Comparison is base (
2c2ea40
) 80.84% compared to head (656d857
) 80.56%.
:umbrella: View full report in Codecov by Sentry.
:loudspeaker: Have feedback on the report? Share it here.
@grcevski logging the received traces at the client side, I see that neither the Host PID nor the User PID aren't recognized, so that's why the traces are filtered out.
It's strange because the reported PIDs are always 13 (on my local docker) and there isn't any process with that ID. Maybe we aren't setting them correctly or we are pointing to a wrong memory zone in the BPF side?
@grcevski logging the received traces at the client side, I see that neither the Host PID nor the User PID aren't recognized, so that's why the traces are filtered out.
That's interesting! The eBPF side let it go now, which means we matched it correctly based on the namespaced PID on the eBPF side, produced the event, but the user space is filtering it out. Likely the pids we collect at event generation are not right.
I also noticed one more issue at the time we run the process discovery loop. We record the active port numbers, but with client programs they will grow to large arrays because it seems we are capturing the ephemeral ports too. See how the list grows in the output:
msg="new process watching events" component=discover.Watcher interval=500ms events="[{Type:0 Obj:{pid:1 openPorts:[33348 33400 33332 33318 33388 33312 33372 33356 33324 40604 40608 33338]}}]"
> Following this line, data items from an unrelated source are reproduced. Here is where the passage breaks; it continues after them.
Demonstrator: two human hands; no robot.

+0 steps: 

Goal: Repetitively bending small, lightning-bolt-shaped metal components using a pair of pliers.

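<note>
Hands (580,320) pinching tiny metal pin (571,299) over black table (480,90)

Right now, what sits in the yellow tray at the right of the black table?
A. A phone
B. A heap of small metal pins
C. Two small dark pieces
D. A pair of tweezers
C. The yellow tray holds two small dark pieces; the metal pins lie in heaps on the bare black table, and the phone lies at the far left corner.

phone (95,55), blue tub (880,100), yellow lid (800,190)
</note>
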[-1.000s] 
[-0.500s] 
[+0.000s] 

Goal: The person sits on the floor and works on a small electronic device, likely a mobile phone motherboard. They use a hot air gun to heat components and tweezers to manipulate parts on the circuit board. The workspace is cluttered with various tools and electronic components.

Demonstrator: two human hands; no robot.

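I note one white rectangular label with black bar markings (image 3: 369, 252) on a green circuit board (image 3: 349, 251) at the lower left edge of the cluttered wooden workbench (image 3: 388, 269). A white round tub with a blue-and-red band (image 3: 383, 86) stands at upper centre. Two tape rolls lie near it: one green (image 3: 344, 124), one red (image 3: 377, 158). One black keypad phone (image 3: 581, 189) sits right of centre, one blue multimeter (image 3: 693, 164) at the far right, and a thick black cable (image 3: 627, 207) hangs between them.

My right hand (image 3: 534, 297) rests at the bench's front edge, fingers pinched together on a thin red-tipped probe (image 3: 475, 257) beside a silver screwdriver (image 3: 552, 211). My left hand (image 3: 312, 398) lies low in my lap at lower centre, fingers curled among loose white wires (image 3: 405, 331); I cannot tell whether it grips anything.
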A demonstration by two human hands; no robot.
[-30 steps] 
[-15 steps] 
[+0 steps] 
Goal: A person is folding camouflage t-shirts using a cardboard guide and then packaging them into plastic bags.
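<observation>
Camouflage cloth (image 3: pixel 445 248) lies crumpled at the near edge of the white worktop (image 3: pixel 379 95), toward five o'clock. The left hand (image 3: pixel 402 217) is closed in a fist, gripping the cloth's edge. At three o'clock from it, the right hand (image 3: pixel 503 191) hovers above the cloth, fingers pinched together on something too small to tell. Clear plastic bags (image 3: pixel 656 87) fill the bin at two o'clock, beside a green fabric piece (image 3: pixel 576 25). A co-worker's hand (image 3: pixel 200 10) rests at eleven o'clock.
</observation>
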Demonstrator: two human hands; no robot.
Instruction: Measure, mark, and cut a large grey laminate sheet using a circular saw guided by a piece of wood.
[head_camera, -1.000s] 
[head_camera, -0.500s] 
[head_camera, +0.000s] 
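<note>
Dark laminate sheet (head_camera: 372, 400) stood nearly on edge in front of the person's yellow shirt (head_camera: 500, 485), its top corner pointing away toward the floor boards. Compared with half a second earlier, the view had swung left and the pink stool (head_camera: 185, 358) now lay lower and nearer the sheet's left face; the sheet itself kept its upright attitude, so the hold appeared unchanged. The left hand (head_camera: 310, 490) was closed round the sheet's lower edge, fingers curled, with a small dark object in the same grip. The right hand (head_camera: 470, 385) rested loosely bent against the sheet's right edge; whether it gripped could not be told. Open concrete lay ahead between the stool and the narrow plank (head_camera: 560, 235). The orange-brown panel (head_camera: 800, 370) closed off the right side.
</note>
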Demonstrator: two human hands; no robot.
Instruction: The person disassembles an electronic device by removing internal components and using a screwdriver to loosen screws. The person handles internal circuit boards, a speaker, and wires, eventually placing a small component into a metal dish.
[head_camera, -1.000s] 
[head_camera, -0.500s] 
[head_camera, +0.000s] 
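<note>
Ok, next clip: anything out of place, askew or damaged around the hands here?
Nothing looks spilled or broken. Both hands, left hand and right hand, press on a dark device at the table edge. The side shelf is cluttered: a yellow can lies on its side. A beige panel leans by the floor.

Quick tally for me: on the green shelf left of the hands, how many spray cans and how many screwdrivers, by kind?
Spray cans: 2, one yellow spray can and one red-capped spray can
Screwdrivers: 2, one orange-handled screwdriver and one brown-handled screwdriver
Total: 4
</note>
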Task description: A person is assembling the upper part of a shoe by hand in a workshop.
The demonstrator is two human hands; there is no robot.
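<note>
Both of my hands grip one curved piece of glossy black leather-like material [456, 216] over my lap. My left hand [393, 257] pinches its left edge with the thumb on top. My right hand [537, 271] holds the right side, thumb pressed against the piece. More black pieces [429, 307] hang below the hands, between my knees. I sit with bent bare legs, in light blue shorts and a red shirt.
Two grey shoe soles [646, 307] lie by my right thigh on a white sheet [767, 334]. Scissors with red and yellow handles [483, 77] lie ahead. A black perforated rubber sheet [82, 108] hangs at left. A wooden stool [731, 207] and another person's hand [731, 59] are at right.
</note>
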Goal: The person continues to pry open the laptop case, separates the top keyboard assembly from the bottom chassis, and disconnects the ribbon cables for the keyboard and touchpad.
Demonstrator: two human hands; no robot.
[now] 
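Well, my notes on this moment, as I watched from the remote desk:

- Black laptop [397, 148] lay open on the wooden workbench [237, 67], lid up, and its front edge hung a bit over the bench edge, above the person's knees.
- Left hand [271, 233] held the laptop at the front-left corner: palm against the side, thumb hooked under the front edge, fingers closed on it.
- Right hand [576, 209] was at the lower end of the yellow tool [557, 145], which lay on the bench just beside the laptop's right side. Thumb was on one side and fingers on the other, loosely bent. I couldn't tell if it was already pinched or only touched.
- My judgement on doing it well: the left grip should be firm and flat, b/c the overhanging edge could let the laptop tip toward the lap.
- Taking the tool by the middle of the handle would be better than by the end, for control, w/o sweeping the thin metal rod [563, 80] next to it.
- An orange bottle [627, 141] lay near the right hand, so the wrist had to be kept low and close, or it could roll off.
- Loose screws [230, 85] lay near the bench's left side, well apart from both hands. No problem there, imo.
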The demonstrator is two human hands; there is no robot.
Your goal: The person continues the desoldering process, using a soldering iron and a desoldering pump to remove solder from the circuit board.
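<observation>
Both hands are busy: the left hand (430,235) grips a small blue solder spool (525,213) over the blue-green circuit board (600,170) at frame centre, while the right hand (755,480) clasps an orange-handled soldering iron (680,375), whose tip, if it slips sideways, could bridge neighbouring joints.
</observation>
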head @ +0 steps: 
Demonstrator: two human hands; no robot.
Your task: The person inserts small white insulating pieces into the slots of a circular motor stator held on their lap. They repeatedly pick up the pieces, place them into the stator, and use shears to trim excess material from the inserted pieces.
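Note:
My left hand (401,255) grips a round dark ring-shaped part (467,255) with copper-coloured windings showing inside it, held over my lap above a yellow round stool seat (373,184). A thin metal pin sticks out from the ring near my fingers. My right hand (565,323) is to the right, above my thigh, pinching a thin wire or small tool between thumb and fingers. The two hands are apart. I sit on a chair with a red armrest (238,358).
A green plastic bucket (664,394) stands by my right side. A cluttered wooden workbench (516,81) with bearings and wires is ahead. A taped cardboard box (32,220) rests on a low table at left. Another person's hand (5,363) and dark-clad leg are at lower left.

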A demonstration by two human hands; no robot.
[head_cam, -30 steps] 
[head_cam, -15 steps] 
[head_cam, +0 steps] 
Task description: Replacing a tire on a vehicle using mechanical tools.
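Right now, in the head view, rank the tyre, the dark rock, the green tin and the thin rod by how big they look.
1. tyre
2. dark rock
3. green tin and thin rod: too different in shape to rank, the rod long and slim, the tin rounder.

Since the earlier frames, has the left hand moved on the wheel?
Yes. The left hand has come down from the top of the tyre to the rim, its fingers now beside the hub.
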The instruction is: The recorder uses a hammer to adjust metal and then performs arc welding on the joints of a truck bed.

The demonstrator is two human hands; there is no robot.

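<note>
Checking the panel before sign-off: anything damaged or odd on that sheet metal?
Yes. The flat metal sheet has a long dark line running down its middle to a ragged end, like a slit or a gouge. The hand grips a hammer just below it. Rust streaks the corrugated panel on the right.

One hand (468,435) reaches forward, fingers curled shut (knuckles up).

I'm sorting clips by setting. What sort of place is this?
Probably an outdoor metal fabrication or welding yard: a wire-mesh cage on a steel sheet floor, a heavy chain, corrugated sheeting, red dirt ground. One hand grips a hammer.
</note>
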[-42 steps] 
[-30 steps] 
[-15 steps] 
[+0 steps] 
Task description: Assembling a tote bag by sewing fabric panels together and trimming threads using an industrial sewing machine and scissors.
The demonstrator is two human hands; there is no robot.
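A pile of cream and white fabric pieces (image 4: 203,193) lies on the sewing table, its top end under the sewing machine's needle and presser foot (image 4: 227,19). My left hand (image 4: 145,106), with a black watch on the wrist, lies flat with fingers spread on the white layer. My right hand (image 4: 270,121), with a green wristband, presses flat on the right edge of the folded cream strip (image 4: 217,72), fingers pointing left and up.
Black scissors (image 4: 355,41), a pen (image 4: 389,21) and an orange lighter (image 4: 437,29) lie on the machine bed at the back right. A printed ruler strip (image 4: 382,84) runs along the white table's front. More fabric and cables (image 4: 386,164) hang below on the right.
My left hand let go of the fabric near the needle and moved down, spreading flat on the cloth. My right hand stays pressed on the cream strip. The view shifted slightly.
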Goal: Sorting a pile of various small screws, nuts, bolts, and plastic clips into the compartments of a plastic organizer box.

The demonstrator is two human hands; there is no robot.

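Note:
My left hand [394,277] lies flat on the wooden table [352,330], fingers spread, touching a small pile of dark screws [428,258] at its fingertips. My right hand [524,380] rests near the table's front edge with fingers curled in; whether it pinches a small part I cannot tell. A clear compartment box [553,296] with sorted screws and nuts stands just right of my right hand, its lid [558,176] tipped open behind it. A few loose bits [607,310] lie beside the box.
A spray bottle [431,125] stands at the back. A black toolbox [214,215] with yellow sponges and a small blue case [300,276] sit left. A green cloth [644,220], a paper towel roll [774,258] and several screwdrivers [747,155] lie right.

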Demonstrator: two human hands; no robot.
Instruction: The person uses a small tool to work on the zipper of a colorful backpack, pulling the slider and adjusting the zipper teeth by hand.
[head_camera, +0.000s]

OK, I reproduced it with some extra debugging information. For me it seems the node client is spawning new processes to handle the outgoing request:
msg="Found event" component=httpfltr.Tracer "Host PID"=1265 "NS Pid"=1265 "NS ID"=4026531836
msg="Found event" component=httpfltr.Tracer "Host PID"=1276 "NS Pid"=1276 "NS ID"=4026531836
...
It seems our bpf code which is matching based on parent pid is what works.
Ah there's more to it, the bfp side sees it as the correct single process as it should be, it's always that host id. I think we are reading the host pid wrong in the task_pid function.
node-3418467 [008] d..31 248011.792338: bpf_trace_printk: Sending client buffer GET / HTTP/1.1
@grcevski
I also noticed one more issue at the time we run the process discovery loop. We record the active port numbers, but with client programs they will grow to large arrays because it seems we are capturing the ephemeral ports too. See how the list grows in the output:
Yeah, this will be handled in the next PR, when we handle the removal of processes after they stop existing. Also the closed ports will be removed.
Once Beyla instrumented an executable file, all the instances of that executable were instrumented, even if the user only selected one given process (e.g. by port).
This can be an importan issue if run multiple services in e.g. in python or node but only want to instrument one of them, and not all the services run by the
python
ornode
executable.This PR makes Beyla to account the PIDs of the processes that match the discovery selection criteria, and filters the traces from these processes that are not in that group.